Make an exact copy of the lines below.

• Dataset content:
★ ★ ★ ★

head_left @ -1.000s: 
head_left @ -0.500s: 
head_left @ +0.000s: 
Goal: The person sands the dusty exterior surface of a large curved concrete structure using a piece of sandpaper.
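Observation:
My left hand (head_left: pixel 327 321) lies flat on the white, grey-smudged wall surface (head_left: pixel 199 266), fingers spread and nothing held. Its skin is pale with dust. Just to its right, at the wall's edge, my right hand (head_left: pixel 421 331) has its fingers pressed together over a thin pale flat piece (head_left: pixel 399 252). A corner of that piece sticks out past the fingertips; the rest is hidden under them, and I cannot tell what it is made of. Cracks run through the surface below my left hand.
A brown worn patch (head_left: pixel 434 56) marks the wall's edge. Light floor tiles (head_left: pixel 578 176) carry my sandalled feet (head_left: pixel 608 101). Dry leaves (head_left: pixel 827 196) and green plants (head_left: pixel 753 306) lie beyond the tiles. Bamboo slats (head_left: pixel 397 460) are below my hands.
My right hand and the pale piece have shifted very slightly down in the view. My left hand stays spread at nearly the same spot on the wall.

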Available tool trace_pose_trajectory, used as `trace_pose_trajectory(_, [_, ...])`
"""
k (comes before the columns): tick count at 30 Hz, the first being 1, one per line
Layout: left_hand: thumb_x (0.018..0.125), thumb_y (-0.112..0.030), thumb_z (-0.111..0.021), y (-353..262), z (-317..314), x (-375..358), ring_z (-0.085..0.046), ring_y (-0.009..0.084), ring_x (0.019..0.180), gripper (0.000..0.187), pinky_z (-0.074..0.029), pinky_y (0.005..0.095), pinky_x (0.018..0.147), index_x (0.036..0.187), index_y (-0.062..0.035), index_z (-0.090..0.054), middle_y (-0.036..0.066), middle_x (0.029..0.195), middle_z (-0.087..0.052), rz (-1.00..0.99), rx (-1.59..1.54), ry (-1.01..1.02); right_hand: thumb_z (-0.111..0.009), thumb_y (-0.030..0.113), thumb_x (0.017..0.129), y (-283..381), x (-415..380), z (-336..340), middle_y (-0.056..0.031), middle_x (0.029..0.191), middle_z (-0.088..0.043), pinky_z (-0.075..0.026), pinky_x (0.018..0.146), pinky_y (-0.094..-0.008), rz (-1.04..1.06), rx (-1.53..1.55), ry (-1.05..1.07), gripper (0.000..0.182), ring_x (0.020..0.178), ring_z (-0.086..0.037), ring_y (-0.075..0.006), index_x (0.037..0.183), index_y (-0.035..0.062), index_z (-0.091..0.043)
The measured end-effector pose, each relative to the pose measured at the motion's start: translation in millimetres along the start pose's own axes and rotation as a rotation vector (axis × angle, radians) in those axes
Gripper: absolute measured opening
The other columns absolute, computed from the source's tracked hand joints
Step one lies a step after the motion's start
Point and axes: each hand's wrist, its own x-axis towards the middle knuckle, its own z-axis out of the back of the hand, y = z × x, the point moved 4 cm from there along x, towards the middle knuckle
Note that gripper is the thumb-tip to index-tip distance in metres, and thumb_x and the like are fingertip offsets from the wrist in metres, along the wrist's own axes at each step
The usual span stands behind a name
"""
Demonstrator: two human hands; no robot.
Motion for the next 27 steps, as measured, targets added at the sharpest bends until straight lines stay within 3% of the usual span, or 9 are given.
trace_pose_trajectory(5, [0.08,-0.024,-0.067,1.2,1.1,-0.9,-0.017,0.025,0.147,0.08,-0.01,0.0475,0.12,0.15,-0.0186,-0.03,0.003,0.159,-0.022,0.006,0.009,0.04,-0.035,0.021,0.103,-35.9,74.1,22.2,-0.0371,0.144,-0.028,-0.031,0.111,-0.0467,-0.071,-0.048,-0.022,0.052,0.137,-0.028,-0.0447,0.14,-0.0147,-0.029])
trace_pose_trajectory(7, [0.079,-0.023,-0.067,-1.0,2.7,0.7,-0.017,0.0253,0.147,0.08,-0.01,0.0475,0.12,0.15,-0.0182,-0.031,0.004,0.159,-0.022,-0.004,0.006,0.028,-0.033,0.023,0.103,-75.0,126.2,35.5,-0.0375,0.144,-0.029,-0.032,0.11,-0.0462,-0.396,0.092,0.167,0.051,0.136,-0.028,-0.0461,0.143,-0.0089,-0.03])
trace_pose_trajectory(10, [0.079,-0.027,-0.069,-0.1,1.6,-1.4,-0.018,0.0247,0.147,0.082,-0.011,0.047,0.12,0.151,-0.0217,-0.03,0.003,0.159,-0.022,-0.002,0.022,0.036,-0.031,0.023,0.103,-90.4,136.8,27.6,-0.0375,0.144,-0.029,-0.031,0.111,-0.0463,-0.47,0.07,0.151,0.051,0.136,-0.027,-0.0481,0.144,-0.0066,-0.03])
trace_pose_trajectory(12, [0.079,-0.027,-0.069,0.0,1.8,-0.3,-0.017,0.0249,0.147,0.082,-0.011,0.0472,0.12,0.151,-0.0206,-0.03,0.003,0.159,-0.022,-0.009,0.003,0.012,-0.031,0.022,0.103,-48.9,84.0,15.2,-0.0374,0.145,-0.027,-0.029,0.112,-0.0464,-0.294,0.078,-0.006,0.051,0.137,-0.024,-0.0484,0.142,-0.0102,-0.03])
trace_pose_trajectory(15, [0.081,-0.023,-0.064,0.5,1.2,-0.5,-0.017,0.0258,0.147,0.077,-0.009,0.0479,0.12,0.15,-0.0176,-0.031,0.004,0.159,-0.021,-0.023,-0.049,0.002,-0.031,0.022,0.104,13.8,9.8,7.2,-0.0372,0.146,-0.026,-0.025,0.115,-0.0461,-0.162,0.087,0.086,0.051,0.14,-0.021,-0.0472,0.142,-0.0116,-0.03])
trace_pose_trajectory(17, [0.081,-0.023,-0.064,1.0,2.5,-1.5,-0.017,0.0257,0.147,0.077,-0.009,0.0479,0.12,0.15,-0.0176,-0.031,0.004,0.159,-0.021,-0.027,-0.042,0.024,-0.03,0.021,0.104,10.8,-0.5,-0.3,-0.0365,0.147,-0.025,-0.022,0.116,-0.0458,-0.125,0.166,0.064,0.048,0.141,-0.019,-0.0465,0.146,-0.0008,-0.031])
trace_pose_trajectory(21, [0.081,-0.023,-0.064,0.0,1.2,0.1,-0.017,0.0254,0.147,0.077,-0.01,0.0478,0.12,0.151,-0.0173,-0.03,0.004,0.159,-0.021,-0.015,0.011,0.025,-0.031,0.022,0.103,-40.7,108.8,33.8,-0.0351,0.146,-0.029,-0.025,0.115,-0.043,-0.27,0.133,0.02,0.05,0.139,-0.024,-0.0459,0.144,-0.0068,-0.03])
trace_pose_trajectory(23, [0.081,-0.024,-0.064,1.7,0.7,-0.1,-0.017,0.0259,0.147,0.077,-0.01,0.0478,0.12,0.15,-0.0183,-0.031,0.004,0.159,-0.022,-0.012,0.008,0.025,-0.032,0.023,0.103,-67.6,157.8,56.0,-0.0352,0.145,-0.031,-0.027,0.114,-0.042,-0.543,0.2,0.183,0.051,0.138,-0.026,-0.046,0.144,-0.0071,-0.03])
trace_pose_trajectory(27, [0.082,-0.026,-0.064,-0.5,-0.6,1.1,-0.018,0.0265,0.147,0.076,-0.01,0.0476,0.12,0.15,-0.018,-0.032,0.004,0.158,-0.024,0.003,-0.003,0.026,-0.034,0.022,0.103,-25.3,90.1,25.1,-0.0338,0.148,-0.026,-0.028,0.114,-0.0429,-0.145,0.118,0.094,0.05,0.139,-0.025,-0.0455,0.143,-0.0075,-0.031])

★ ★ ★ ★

• Response:
head_left @ -1.000s: 
head_left @ -0.500s: 
head_left @ +0.000s: 
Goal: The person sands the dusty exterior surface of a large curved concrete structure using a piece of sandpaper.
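Observation:
My left hand (head_left: pixel 327 321) lies flat on the white, grey-smudged wall surface (head_left: pixel 199 266), fingers spread and nothing held. Its skin is pale with dust. Just to its right, at the wall's edge, my right hand (head_left: pixel 421 331) has its fingers pressed together over a thin pale flat piece (head_left: pixel 399 252). A corner of that piece sticks out past the fingertips; the rest is hidden under them, and I cannot tell what it is made of. Cracks run through the surface below my left hand.
A brown worn patch (head_left: pixel 434 56) marks the wall's edge. Light floor tiles (head_left: pixel 578 176) carry my sandalled feet (head_left: pixel 608 101). Dry leaves (head_left: pixel 827 196) and green plants (head_left: pixel 753 306) lie beyond the tiles. Bamboo slats (head_left: pixel 397 460) are below my hands.
My right hand and the pale piece have shifted very slightly down in the view. My left hand stays spread at nearly the same spot on the wall.
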
Available tool trace_pose_trajectory, used as `trace_pose_trajectory(_, [_, ...])`
"""
k (comes before the columns): tick count at 30 Hz, the first being 1, one per line
Layout: left_hand: thumb_x (0.018..0.125), thumb_y (-0.112..0.030), thumb_z (-0.111..0.021), y (-353..262), z (-317..314), x (-375..358), ring_z (-0.085..0.046), ring_y (-0.009..0.084), ring_x (0.019..0.180), gripper (0.000..0.187), pinky_z (-0.074..0.029), pinky_y (0.005..0.095), pinky_x (0.018..0.147), index_x (0.036..0.187), index_y (-0.062..0.035), index_z (-0.090..0.054), middle_y (-0.036..0.066), middle_x (0.029..0.195), middle_z (-0.087..0.052), rz (-1.00..0.99), rx (-1.59..1.54), ry (-1.01..1.02); right_hand: thumb_z (-0.111..0.009), thumb_y (-0.030..0.113), thumb_x (0.017..0.129), y (-283..381), x (-415..380), z (-336..340), middle_y (-0.056..0.031), middle_x (0.029..0.191), middle_z (-0.088..0.043), pinky_z (-0.075..0.026), pinky_x (0.018..0.146), pinky_y (-0.094..-0.008), rz (-1.04..1.06), rx (-1.53..1.55), ry (-1.05..1.07), gripper (0.000..0.182), ring_x (0.020..0.178), ring_z (-0.086..0.037), ring_y (-0.075..0.006), index_x (0.037..0.183), index_y (-0.035..0.062), index_z (-0.091..0.043)
The measured end-effector pose, each relative to the pose measured at the motion's start: translation in millimetres along the start pose's own axes and rotation as a rotation vector (axis × angle, radians) in those axes
Gripper: absolute measured opening
The other columns absolute, computed from the source's tracked hand joints
Step one lies a step after the motion's start
Point and axes: each hand's wrist, its own x-axis towards the middle knuckle, its own z-axis out of the back of the hand, y = z × x, the point moved 4 cm from there along x, towards the middle knuckle
Note that gripper is the thumb-tip to index-tip distance in metres, and thumb_x and the like are fingertip offsets from the wrist in metres, along the wrist's own axes at each step
The usual span stands behind a name
"""
Demonstrator: two human hands; no robot.
Motion for the next 27 steps, as measured, targets added at the sharpest bends until straight lines stay within 3% of the usual span, or 9 are given.
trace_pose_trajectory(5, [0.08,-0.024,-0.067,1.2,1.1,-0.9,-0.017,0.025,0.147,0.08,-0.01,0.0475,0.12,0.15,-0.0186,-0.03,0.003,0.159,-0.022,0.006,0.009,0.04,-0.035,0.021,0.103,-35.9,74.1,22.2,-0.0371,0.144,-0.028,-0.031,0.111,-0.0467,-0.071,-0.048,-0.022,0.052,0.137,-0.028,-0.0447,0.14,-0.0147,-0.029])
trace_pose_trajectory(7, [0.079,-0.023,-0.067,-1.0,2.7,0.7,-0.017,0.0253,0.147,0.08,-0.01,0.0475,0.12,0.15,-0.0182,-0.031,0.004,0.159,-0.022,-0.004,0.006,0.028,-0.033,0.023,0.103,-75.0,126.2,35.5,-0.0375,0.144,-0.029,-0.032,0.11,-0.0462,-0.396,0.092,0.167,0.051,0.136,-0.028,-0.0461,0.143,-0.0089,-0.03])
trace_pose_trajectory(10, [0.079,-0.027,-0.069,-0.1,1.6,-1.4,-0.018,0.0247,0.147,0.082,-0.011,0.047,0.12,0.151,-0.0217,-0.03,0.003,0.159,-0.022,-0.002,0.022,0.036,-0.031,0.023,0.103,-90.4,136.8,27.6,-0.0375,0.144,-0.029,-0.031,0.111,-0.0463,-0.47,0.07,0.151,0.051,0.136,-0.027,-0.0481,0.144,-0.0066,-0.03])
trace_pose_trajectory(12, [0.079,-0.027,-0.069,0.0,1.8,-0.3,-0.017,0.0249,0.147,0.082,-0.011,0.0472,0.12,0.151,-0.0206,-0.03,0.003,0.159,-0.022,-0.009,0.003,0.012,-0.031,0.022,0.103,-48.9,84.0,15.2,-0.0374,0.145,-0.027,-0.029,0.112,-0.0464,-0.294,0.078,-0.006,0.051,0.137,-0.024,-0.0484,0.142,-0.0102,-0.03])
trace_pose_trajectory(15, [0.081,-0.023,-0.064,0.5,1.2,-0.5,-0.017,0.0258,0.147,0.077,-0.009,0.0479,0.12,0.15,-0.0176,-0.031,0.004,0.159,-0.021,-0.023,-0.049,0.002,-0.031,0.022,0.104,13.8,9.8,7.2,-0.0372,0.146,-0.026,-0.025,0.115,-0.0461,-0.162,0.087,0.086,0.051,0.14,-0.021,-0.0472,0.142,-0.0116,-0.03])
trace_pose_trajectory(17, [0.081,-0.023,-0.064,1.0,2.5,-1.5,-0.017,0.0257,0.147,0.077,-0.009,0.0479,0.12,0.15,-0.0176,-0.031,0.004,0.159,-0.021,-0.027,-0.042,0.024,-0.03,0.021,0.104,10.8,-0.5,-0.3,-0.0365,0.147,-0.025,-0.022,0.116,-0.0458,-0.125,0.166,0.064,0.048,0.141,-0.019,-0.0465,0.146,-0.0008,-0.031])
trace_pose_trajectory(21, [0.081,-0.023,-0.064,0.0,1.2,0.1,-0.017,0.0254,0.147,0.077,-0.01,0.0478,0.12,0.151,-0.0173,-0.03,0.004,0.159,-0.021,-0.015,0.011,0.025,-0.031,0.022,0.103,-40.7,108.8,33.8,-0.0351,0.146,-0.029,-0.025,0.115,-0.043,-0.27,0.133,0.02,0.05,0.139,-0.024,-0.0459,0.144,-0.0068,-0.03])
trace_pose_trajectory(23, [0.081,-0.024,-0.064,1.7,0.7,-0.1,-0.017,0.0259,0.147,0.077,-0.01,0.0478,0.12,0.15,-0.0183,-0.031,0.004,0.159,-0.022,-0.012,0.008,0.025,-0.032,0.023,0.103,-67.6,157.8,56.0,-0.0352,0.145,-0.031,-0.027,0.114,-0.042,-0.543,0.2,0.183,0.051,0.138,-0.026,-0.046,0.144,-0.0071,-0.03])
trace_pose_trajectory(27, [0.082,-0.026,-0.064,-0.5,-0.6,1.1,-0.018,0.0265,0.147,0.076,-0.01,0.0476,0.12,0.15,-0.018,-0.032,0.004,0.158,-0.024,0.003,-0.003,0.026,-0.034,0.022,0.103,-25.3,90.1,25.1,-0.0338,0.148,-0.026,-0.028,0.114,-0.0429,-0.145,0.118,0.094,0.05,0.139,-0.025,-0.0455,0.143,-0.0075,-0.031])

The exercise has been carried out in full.